Honors College faculty member teaches in Germany

July 26, 2013 | Features, Research, UToday, Honors
By Casey Cheap



Dr. Barbara A. Mann, assistant professor of humanities in the UT Jesup W. Scott Honors College, recently returned from an international lectureship at the University of Duisburg-Essen in Germany.

Mann

Mann

Mann’s engagement at the university came through its Anglophone Studies Department, which offers degrees in English literatures, primarily in British and American literature and history.

The graduate students in Anglophone studies are required to speak, read and write fluently in English through immersion training and attend lectures on American literature, culture and history taught by an American professor. Students also engage verbally with the visiting faculty member and write papers on the material for their own faculty.
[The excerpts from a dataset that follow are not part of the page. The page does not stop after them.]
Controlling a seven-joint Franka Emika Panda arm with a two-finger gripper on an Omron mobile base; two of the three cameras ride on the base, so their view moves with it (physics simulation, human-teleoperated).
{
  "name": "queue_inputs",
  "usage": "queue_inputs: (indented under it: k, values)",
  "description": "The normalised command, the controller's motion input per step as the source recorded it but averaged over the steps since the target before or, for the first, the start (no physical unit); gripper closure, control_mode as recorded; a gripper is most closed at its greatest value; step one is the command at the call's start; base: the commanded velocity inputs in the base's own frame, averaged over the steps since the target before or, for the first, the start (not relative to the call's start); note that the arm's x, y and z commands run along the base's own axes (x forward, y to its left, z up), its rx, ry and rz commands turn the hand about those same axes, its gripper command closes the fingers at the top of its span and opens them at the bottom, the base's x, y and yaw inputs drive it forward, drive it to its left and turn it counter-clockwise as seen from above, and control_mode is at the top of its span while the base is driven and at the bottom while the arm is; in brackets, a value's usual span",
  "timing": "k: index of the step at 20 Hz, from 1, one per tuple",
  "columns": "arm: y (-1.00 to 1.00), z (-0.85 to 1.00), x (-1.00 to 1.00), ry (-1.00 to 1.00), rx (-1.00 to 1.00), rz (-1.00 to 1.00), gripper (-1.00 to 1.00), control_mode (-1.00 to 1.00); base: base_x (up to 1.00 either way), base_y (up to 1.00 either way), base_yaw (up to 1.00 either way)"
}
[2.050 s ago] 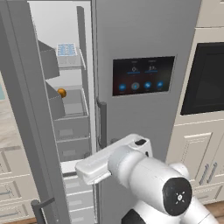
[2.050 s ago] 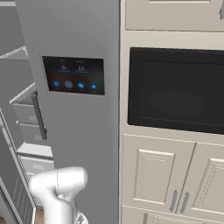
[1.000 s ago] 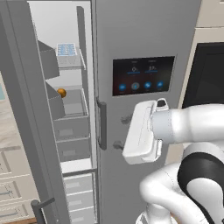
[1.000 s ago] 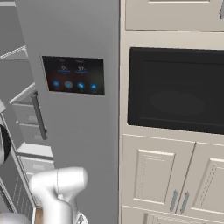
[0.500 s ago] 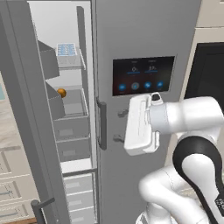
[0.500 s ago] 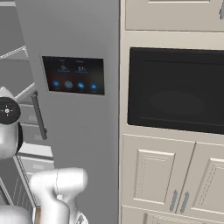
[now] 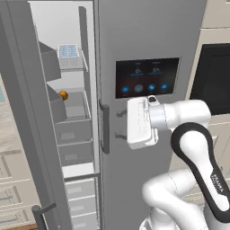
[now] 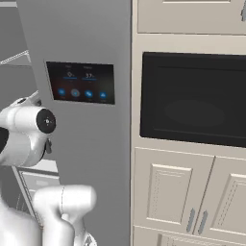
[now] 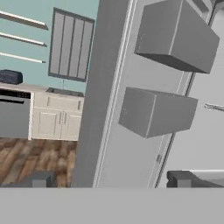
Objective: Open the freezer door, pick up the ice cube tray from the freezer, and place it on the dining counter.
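While the freezer door [image 7: 24,117] stands swung wide open to the left of the freezer [image 7: 74,148], the ice cube tray [image 7: 68,51] lies flat on an upper shelf inside that compartment, above a small orange item [image 7: 64,95] sitting on the next shelf down. The gripper [image 9: 111,178] hangs outside the freezer with its two finger tips [image 9: 41,178] set wide apart and nothing between them, facing the inner side of the open door and its grey door bins [image 9: 159,111]. The white hand sits in front of the neighbouring touchscreen door [image 7: 148,83], just below its black panel and to the right of the freezer opening.
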Motion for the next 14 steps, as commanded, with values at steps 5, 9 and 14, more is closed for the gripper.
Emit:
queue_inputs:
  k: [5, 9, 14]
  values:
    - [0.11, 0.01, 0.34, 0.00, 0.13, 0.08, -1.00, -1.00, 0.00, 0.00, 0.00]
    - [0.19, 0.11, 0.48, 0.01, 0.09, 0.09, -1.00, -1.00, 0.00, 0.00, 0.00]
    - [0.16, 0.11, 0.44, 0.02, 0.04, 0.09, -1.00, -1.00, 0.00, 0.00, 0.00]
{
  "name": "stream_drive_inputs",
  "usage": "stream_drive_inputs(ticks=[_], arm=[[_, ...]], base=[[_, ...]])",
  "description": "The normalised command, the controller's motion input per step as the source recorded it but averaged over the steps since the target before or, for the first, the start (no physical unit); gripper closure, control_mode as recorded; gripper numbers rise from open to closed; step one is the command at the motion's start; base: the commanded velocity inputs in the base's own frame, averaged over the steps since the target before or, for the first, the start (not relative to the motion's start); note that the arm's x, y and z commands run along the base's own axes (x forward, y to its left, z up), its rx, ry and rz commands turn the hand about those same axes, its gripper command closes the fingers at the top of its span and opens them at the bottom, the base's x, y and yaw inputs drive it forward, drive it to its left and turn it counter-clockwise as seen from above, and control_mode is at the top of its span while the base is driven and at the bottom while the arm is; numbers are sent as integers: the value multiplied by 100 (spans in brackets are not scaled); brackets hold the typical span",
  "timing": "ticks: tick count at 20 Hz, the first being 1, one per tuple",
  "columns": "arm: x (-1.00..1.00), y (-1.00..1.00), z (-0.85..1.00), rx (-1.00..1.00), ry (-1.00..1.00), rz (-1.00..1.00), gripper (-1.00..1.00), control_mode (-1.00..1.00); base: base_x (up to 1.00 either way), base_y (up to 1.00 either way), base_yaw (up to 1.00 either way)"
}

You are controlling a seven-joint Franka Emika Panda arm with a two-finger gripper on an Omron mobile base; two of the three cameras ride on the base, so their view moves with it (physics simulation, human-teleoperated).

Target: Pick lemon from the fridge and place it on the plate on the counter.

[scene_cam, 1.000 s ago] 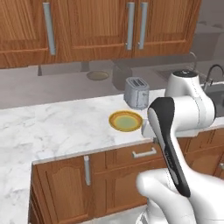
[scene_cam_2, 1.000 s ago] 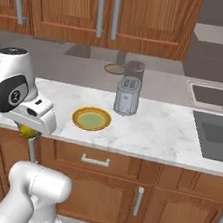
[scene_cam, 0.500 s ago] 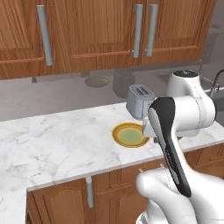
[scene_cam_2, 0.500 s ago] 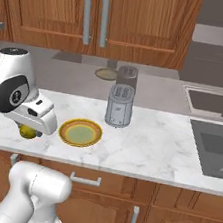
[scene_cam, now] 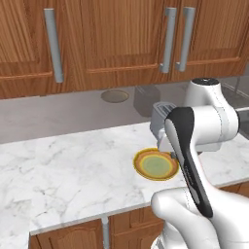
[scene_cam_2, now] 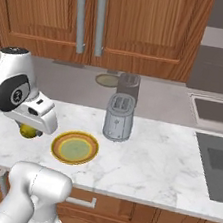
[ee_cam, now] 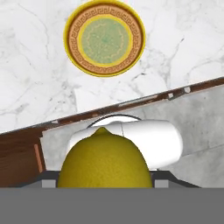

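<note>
Lemon point(ee_cam: 105, 159) riding in my gripper point(scene_cam_2: 28, 130), closing on the plate point(ee_cam: 105, 38).

I am holding the fruit pinched between the fingers, hanging above the front edge of the counter point(scene_cam: 63, 170), just short of the plate. Over the last second my base has been rolling closer, so plate and toaster point(scene_cam_2: 118, 117) are looming larger and nearer the middle of both base views. I am judging transport nearly over: next I need to reach forward, lower, release.
</note>
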Motion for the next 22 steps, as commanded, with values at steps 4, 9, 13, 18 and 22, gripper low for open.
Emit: stream_drive_inputs(ticks=[4,9,13,18,22], arm=[[14,-9,-11,1,0,4,100,-100],[65,-42,-53,2,2,20,100,-100],[76,-36,-65,1,1,16,100,-100],[69,-10,-69,0,0,10,100,-100],[68,0,-78,0,1,5,100,-100]], base=[[37,-23,11],[0,0,0],[0,0,0],[0,0,0],[0,0,0]])
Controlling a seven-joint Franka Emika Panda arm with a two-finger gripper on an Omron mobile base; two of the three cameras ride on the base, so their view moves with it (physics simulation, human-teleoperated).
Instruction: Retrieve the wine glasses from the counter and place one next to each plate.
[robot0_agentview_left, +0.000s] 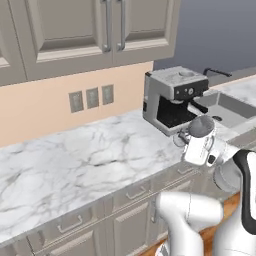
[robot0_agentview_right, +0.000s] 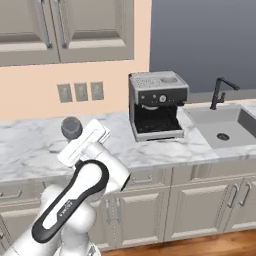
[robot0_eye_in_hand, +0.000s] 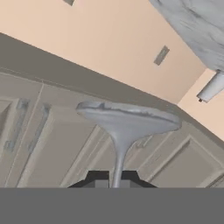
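My hand (robot0_eye_in_hand: 110, 183) is clamped on the thin stem of a wine glass (robot0_eye_in_hand: 124, 124), fingers together around it. The glass is lifted clear of the marble bench (robot0_agentview_left: 75, 160), just in front of the espresso machine (robot0_agentview_left: 172, 97). Its long axis runs straight out from my fingertips, with a flared grey end pointing away towards the upper cabinets (robot0_eye_in_hand: 52, 131), so I judge I must bring the stem upright before setting it by a plate.

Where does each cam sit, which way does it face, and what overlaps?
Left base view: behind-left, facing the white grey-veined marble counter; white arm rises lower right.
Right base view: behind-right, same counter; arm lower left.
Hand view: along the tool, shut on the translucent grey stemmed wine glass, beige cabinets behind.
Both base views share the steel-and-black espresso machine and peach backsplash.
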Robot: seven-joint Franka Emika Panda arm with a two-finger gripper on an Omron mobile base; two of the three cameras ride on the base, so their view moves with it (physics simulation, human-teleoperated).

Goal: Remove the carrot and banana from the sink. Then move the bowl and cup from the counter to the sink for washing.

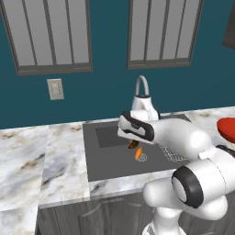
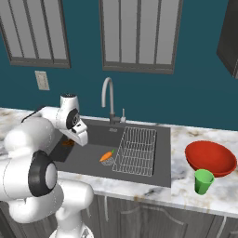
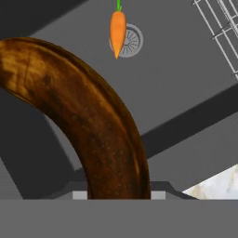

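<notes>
Gripper [image 1: 133, 145] hangs over sink [image 1: 110, 160], left part of basin. Banana [image 3: 88, 121] (dark brown, overripe) rises from btwn the fingers and curves away up-left in hand view; fingers clamped on its lower end, tips themselves hidden behind it. In left base view a bit of banana pokes out under the hand. Carrot [image 3: 117, 30] lies on basin floor, tip over round drain [image 3: 130, 41], just beside wire rack [image 2: 135, 149]. Red bowl [image 2: 210, 158] and green cup [image 2: 203, 181] on counter [image 2: 186, 186] right of sink, cup touching bowl's front.
</notes>
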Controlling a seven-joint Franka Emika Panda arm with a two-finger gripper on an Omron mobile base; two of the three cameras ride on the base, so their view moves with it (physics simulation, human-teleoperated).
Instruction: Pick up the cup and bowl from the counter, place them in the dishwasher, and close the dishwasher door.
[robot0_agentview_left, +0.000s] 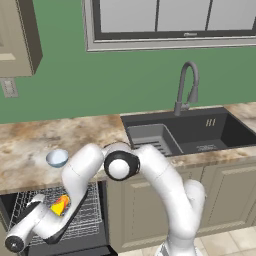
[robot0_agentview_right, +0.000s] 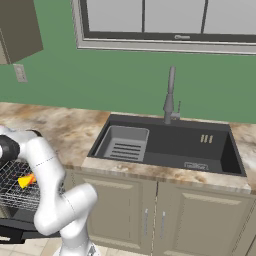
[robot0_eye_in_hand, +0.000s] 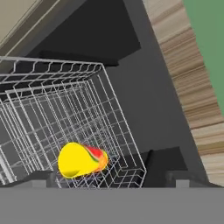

Mann gave three lectures. The first lecture, “Discussion on Recent Trends in Native-American Studies,” focused on the Doctrine of Discovery, which, under a series of 15th-century Vatican papal bulls, justified the European powers’ invasion and seizure of the Americas.

In “Native-American Studies: Indigenous Focuses, Methods and Concepts,” Mann discussed the cultural distinctions between European thought, which is linear and works from a base number of one, and traditional Native-American thought, which tends to be binary and works from a complex twinship principle with a base cultural number of two.

In “The Art and Politics of the Harlem Renaissance,” Duisburg-Essen’s Anglophone graduate students received historical context on and examples of artistic expressions of authors, artists and performers of that cultural movement of the 1920s.

Mann was invited to be the guest lecturer by Dr. Barbara Buchenau, chair of North American Cultural Studies at the University of Duisburg-Essen. She heard Mann speak at a conference about 16 years ago and was so impressed that “she kept up on all my research thereafter,” Mann said.

When Buchenau received her funding as the departmental chair to bring in an international speaker for 2013, she told Mann that she instantly thought of her.

Mann did not experience culture shock upon arrival because she had lived in Germany in the late 1960s. However, she was taken aback by just how well her work was known to those in the Anglophone Studies Program.

“Finding all my books in the university library system was humbling,” Mann said. “The students had prior knowledge of who I was.”

Mann said she is looking into bringing a speaker form the University of Duisburg-Essen to the UT Jesup W. Scott Honors College in the future for an ongoing, international research exchange and to forge a teaching relationship between the two universities.